Si se empeñan en recortar, recortar y recortar el gasto, la conflictividad seguirá subiendo. Percibo en la gente el desánimo y la tristeza que puede llevar a muchos que todavía no se manifiestan a protagonizar un estallido social.

-¿Por qué no han saltado las costuras del país, con el paro, escándalos como el de las preferentes o la corrupción?

Los que hemos sido alcaldes o concejales de servicios sociales lo percibimos a diario. Todavía hay un colchón muy grande que es la familia. Muchísimos jubilados mantienen a sus hijos y a los hijos de sus hijos.

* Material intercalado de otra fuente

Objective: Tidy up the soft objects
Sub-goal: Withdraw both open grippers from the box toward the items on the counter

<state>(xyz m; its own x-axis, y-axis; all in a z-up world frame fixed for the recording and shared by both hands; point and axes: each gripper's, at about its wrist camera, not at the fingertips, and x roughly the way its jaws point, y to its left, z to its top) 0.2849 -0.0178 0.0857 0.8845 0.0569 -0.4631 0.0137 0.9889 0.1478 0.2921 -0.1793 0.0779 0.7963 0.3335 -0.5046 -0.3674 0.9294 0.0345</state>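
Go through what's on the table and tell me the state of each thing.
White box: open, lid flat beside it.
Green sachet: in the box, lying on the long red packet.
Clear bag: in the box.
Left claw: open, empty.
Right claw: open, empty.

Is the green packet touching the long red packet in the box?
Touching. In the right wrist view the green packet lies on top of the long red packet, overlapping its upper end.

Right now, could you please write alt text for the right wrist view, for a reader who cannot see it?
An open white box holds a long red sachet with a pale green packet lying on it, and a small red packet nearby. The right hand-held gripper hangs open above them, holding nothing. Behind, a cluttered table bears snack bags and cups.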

Además, todavía hay una gran bolsa de mercado negro que permite a mucha gente ir trampeando. Todavía hay muchas chapuzas caseras, muchos autónomos que han cerrado sus empresas pero mantienen una actividad en negro. Si se sigue deteriorando la situación y falla todo esto, la situación puede explotar.

-¿Apoya Compromis los escraches, los intentos por rodear y tomar el Congreso? ¿Se están cruzando líneas rojas?

Las comprendo. Si te tiras un año hasta triplicar el número de firmas necesarias para presentar una Iniciativa Legislativa Popular y luego ves en qué se ha convertido todo ese esfuerzo, entiendo que los ciudadanos se defiendan. Entiendo el cabreo, pero no que a muchos políticos les preocupen las manifestaciones pero no las consecuencias sociales de sus políticas. Que se esté apoyando a los bancos y no a las personas. Si la gente percibe que los bancos siguen sin perder y las personas normales y corrientes siguen perdiendo, lo normal es que la gente lo diga y muestre su cabreo.